LinuxCon Europe on 100G Networking

  • The World of 100G Networking
    Capacity and speed requirements keep increasing for networking, but going from where are now to 100G networking isn’t a trivial matter, as Christopher Lameter and Fernando Garcia discussed recently in their LinuxCon Europe talk about the world of 100G networking. It may not be easy, but with recently developed machine learning algorithms combined with new, more powerful servers, the idea of 100G networking is becoming feasible and cost effective.
  • The World of 100G Networking by Christoph Lameter
    The idea of 100G networking is becoming feasible and cost effective. This talk gives an overview about the competing technologies in terms of technological differences and capabilities and then discusses the challenges of using various kernel interfaces to communicate at these high speeds.

Development News

  • Oh, the things Vim could teach Silicon Valley's code slingers
    Vim text editor turned 25 late last year – the first public iteration was launched on November 2, 1991, a couple of weeks after Linus Torvalds announced Linux. To celebrate Vim's anniversary, creator Bram Moolenaar recently dropped version 8.0. Ordinarily the update of a text editor wouldn't be worth mentioning, but this is the first major Vim release in ten years. In today's world, where web browsers drop major point updates (what they consider major, anyway) several times a year, Vim's lack of major updates is not just refreshing, but speaks of an entirely different approach to developing software. Even leaving aside the absurd version system of today's web browsers, eight releases in 25 years would be considered slow by today's software development standards. Interestingly, though, Vim's biggest rival, GNU Emacs, has a roughly similar development pace.

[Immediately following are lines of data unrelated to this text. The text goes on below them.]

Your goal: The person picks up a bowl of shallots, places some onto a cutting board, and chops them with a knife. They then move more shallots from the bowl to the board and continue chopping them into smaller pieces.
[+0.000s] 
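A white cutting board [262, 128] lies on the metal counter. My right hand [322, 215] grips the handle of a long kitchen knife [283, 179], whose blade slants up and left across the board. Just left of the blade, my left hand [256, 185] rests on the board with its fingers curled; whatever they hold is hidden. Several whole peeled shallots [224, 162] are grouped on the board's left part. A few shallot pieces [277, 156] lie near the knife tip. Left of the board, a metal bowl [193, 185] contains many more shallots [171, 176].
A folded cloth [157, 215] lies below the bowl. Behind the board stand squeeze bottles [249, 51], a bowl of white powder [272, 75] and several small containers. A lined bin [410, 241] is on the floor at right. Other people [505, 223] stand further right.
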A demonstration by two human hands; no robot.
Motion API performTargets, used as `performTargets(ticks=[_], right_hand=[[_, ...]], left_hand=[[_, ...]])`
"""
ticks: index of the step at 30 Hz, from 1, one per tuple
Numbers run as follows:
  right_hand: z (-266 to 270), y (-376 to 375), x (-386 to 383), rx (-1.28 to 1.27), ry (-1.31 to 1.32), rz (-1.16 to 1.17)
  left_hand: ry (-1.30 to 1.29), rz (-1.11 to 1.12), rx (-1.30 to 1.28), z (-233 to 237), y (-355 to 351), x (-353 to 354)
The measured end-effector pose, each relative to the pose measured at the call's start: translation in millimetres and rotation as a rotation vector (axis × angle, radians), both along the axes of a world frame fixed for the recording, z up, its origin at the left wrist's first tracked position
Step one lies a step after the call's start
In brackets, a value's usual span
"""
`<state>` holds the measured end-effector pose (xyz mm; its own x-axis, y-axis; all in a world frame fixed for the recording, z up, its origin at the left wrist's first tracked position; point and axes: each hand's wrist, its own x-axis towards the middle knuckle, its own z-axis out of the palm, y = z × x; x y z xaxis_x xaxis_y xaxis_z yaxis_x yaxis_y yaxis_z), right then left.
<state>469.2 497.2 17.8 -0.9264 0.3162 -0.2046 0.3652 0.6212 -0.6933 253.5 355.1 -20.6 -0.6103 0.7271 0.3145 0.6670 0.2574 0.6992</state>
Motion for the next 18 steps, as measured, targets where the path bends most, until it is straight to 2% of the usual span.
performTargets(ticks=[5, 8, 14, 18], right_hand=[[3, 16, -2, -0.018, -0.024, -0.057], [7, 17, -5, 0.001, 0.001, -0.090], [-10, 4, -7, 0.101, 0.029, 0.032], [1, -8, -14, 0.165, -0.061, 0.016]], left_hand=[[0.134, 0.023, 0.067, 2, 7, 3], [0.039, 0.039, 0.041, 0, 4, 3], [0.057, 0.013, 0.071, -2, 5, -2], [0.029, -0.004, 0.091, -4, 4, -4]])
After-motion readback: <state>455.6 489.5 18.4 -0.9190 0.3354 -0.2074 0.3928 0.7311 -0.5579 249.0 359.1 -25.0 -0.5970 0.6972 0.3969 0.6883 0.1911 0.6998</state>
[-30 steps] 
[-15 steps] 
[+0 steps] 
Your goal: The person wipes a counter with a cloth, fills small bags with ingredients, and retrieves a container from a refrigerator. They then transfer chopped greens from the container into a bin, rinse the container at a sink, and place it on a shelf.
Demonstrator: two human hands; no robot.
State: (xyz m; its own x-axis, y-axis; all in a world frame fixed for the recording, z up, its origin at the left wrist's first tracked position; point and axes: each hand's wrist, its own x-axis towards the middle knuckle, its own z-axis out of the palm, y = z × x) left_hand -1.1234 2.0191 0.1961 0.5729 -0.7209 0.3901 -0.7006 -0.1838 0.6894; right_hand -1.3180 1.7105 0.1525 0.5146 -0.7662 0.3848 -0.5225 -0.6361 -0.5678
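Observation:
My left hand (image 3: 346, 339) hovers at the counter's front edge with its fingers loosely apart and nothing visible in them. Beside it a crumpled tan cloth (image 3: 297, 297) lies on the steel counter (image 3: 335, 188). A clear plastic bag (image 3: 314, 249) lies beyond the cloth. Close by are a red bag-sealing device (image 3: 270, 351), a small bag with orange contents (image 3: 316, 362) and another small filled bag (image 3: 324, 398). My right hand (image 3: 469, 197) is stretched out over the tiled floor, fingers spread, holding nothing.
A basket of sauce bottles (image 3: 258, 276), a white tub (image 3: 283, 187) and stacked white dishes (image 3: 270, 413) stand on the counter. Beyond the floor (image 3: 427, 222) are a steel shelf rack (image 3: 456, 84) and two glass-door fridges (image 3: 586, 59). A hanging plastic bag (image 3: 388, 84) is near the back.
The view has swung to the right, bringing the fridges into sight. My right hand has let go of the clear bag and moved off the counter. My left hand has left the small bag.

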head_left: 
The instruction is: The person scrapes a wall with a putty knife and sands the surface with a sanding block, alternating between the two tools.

GNU Emacs began life in the 1970s and is currently at version 25, which means it averages two releases to Vim's one, but still definitely on the slow side.
  • Learn to code site Code.org loses student work due to index bug
    Learn-to-code site Code.org is apologising to its students after being caught by a database table maxing out, and dropping progress for an unknown number of participants. In its mea-culpa blog post, the group says it was burned by a database table with a 32-bit index.
  • GCC 7.0 Lands The BRIG Frontend For AMD's HSA
    GCC 7 moved on to only bug/documentation fixes but an exception was granted to allow the BRIG front-end to land for AMD's HSA support in this year's GNU Compiler Collection update. As of this morning, the BRIG front-end has merged. BRIG is the binary form of the Heterogeneous System Architecture Intermediate Language (HSA IL). This BRING front-end also brings the libhsail-rt run-time into GCC. So far BRIG in GCC has just been tested on Linux x86_64.